Collectors
The Zwenigorodskoi Collection: Exquisite Book for Exquisite Enamels
The Zwenigorodskoi collection is almost as famous for its catalog as it was for its ancient enamels.
Very little is known of the collector Aaron Zwenigorodskoi himself. It is believed that he developed an interest in medieval art during a visit to Spain in 1864. By the end of the nineteenth century, his collection included 43 early Byzantine, Georgian, and Kievan enamels of the highest quality. At the time, his collection was considered the premier collection of Byzantine and related enamels, but now it is recognized that some of the pieces are of questionable provenance.

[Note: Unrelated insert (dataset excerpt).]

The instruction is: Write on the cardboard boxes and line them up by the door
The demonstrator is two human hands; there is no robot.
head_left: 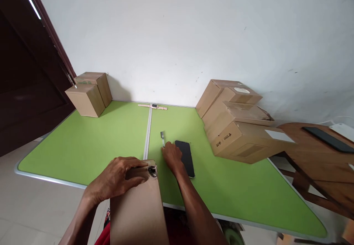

In 1890, Johann Schulz published a short article about the collection (the Dumbarton Oaks copy is inscribed by Zwenigorodskoi himself), but Zwenigorodskoi planned an elaborate catalog and study for which he hired Russian art historian Nikolas Kondakov. For the publication, Zwenigorodskoi chose not to use photographs, although the technology was available; instead, he hired expert illustrators to produce engravings and chromolithographs from photographs or examination of the objects themselves. After 8 years of work, the sumptuously illustrated and beautifully bound catalog Histoire et Monuments des Émaux byzantins appeared in 1892, but it was not available for sale. Zwenigorodskoi reportedly paid upwards of $200,000 for a limited edition of 200 copies that he gave to royal and important persons throughout Europe and Russia. Copies that he gave to personal friends include a portrait of Zwenigorodskoi as a frontispiece; the Dumbarton Oaks copy has this portrait and is numbered no. 56 in the series, but its original owner is not known.
So admired was the catalog itself that, in 1898, Vladimir Vasil’evich Stasov (1824-1906), director of the art department at the Imperial Public Library, published a book that celebrated the catalog and its reception in Europe and Russia. Stasov was an art historian, a member of the Russian Archaeological Society, and an advocate for Russian arts at home and abroad. His book reprinted statements that Zwenigorodskoi made about his own collection and catalog, letters that recipients of the catalog wrote in admiration of the work, and reviews of the catalog. Stasov also exhibited pieces of the catalog in the Imperial Public Library; illustrations of the display case are included in the book. In 1937, Eugene Golomshtok reported that the display was still one of the library’s “chief exhibits.”
In 1894, Zwenigorodskoi tried to persuade the Imperial Archaeological Commission to purchase his collection for the Hermitage, but the Commission refused. Eventually, the collection passed to N.V. Miasoedova-Ivanova, and the Russian state was offered the chance to buy the collection yet again. At the same time, American collector J.P. Morgan asked one of his dealers Jacques Seligmann to investigate quietly; Seligmann reported back that the owner refused to sell because of the interest of buyers in Russia. Ultimately, another Russian collector Mikhail Botkin purchased the Zwenigorodskoi collection, which became the core of his own collection of enamels. But Morgan continued to covet the Zwenigorodskoi collection, and, with Seligmann’s assistance, he eventually bought it from Botkin. After Morgan’s death in 1913, the collection went to the Metropolitan Museum of Art in New York.